The impact of such a wound is quite similar to physical pain, and in fact, if an individual were to undergo a scan during moments of emotional and physical pain, brain activity would lit up in the same area. Emotional pain can cause physical pain, and if it doesn’t, that wrecked mental state is psychologically painful.
Such wounds typically develop during childhood when needs aren’t met. Abandonment or rejection from a primary caregiver leaves an imprint, which may be carried through adult life outside ones of awareness. Other times, events such as divorce, loss, or breakups occurring later in life leave hefty wounds.
Emotional wounds must be processed, otherwise they’re considered unhealed, eliciting a lasting devastation. It’s like carrying a heavy bag of weights, which presents itself through feelings of irritability, anxiety, or depression.
If you have an unhealed emotional wound you may have difficulty sleeping, isolate from others, grapple with low self esteem, random bouts of loneliness, feeling lost and/or numb.
Healing emotional wounds requires a healthy action plan. Implementing the following steps will help process and heal your emotional scars.
1. Understand your emotional pain. To do this you must be aware as it occurs, paying close attention to your thoughts and what they’re saying. Change your internal dialogue by replacing unhealthy thoughts with healthy ones.

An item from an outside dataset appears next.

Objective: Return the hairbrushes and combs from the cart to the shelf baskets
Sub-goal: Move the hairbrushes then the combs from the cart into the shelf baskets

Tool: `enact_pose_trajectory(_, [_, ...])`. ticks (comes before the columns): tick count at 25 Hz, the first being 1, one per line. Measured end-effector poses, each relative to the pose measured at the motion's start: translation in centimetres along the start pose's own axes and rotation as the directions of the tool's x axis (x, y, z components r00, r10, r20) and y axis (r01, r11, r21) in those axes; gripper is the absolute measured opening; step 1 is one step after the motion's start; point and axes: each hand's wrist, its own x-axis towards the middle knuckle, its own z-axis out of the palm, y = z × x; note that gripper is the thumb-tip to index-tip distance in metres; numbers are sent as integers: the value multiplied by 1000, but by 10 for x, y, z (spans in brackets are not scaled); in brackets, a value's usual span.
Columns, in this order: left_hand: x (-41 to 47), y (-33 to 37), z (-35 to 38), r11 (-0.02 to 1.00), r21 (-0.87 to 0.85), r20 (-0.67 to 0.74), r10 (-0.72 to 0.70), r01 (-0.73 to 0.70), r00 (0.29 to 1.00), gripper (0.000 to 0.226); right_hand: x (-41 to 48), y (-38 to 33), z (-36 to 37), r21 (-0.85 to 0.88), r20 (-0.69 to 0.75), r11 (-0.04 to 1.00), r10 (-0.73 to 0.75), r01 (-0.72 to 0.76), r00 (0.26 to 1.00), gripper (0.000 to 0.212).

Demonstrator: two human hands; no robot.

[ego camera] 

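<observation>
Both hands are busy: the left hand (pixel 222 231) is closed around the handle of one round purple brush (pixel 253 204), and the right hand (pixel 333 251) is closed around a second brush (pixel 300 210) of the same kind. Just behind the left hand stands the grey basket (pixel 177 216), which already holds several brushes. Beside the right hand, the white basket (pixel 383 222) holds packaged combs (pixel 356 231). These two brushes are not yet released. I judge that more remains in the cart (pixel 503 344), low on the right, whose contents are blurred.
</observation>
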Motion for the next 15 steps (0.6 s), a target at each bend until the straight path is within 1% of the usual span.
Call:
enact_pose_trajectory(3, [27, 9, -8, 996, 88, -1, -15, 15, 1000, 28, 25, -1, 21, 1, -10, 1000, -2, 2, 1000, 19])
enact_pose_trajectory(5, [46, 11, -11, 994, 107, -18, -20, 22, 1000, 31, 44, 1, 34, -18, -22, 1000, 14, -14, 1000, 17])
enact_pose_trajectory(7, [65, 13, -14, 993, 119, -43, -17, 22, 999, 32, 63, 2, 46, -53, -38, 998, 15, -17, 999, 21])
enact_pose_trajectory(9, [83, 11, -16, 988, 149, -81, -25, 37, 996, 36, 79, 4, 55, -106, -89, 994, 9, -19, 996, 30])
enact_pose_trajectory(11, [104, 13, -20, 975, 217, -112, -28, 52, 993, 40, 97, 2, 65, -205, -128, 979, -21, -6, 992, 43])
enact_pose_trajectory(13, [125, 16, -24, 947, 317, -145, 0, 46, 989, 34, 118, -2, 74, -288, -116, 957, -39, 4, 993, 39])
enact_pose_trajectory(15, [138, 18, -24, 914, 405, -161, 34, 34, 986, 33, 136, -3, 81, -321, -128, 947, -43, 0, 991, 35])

2. Instead of numbing, escaping, or avoiding the emotional pain, fall into it. Notice bodily areas affected by the pain. Unprocessed pain is stored, becoming locked inside your body, revealing itself in unexpected, hurtful ways. Allowing yourself to feel that pain aids in releasing the energy.

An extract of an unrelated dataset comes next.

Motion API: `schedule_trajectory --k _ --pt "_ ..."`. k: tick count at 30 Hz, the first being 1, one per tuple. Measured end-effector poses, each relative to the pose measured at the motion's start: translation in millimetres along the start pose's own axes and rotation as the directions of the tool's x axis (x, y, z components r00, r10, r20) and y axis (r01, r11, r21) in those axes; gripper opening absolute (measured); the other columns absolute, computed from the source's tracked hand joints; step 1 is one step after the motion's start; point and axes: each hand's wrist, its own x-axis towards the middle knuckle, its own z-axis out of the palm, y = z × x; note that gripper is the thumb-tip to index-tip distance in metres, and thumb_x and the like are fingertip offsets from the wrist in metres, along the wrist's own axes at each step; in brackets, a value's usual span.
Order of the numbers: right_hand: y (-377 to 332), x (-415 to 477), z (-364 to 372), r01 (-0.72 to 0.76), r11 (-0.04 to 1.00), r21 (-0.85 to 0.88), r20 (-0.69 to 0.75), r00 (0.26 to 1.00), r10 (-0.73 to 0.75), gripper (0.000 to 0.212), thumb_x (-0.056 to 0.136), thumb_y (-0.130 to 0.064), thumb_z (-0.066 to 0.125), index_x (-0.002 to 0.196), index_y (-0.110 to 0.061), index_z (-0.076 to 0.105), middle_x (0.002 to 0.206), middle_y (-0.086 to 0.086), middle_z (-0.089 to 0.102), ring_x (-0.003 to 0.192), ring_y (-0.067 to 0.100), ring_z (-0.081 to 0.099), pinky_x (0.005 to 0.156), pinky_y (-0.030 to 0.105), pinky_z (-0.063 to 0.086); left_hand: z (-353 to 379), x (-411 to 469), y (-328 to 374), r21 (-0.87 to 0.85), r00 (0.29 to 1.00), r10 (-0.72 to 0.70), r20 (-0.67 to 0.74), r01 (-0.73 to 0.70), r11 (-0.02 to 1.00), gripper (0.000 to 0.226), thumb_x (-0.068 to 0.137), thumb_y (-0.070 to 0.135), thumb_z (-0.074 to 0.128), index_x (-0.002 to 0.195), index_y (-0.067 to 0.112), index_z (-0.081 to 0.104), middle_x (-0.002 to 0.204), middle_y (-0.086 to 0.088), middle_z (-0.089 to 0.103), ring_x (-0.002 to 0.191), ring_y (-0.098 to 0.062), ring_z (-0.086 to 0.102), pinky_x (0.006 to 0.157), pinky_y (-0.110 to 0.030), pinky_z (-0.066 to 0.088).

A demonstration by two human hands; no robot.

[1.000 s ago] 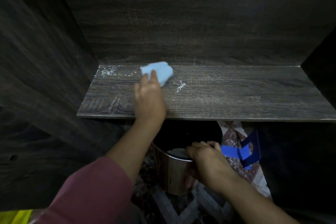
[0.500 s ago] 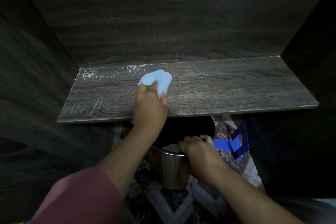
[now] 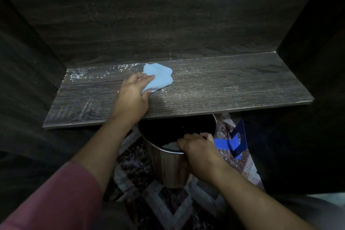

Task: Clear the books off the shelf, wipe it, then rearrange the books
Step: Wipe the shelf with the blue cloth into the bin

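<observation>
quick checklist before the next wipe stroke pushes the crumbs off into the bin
1. Books off the dark wooden shelf: ok, none on it.
2. Light blue cloth in hand: ok, the left hand grips its near edge and it lies on the shelf.
3. Round steel bin under the front edge: ok, its mouth sits partly beneath the shelf lip.
4. Bin steadied: ok, the right hand grips its rim.
5. White crumbs cleared: not ok, specks lie along the back left of the shelf.
6. Room left in the bin: cannot tell, its inside is dark.
</observation>
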Motion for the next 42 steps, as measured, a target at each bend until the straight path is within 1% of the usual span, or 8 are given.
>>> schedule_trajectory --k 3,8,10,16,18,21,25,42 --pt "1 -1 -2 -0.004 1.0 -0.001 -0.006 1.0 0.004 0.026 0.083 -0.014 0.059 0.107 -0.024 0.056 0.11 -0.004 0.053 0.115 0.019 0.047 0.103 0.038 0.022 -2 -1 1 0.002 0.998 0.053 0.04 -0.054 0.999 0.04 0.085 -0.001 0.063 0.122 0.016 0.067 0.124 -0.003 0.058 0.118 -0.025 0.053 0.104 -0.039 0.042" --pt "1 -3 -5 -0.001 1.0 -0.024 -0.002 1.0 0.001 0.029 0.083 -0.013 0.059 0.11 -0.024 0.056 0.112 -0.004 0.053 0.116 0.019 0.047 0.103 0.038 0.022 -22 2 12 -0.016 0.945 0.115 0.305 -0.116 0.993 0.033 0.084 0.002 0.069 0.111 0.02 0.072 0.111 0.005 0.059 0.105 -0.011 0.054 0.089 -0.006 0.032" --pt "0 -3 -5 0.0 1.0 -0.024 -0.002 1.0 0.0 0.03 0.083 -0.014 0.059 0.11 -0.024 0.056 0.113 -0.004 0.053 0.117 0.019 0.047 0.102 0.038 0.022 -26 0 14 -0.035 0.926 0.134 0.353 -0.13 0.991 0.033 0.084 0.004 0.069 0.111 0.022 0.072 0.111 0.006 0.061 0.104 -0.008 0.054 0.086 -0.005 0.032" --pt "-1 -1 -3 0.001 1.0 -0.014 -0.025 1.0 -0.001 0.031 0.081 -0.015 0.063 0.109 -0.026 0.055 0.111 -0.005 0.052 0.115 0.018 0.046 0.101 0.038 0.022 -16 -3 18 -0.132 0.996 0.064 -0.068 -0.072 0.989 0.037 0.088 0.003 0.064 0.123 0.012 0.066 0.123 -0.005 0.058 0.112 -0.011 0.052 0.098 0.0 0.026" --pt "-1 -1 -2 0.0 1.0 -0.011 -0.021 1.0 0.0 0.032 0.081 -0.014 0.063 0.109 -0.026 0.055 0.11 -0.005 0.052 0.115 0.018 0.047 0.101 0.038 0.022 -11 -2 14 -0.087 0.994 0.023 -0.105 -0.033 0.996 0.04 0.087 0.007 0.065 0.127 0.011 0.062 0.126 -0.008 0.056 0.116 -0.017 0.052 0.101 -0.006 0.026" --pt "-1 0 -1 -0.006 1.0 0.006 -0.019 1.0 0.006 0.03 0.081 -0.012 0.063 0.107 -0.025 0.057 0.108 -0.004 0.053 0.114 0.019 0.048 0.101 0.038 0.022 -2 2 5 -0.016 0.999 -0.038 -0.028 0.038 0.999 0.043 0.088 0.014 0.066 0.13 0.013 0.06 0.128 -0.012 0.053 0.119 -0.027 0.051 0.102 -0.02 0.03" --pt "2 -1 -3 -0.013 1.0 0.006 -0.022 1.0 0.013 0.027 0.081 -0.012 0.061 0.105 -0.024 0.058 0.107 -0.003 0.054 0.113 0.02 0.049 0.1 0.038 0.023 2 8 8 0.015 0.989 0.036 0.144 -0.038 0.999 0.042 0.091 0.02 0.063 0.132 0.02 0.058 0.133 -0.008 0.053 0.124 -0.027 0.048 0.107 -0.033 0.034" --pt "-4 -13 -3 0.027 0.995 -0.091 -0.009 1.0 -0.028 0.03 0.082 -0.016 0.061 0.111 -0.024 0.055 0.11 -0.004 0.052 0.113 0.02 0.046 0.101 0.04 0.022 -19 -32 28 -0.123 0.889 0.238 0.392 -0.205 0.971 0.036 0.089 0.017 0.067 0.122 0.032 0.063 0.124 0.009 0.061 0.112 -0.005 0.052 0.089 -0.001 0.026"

3. During such moments, do what your body is telling you (as long as it’s harmless- of course) If you need to cry or scream- do it. Once subsided, comfort and self soothe yourself with positive affirmations such as, “You’re safe and loved,” until you feel safe expressing, validating, and owning your emotions.
4. Journaling is an effective practice to reflect and process emotions. Write down feelings or thoughts that make an entrance throughout the day. It’s hard to reason with the mind, especially when it feels like someone’s running a marathon up there, enslaving you until they finally pass the finish line. Writing helps slow your thoughts down so you can reason with that beast in the attic.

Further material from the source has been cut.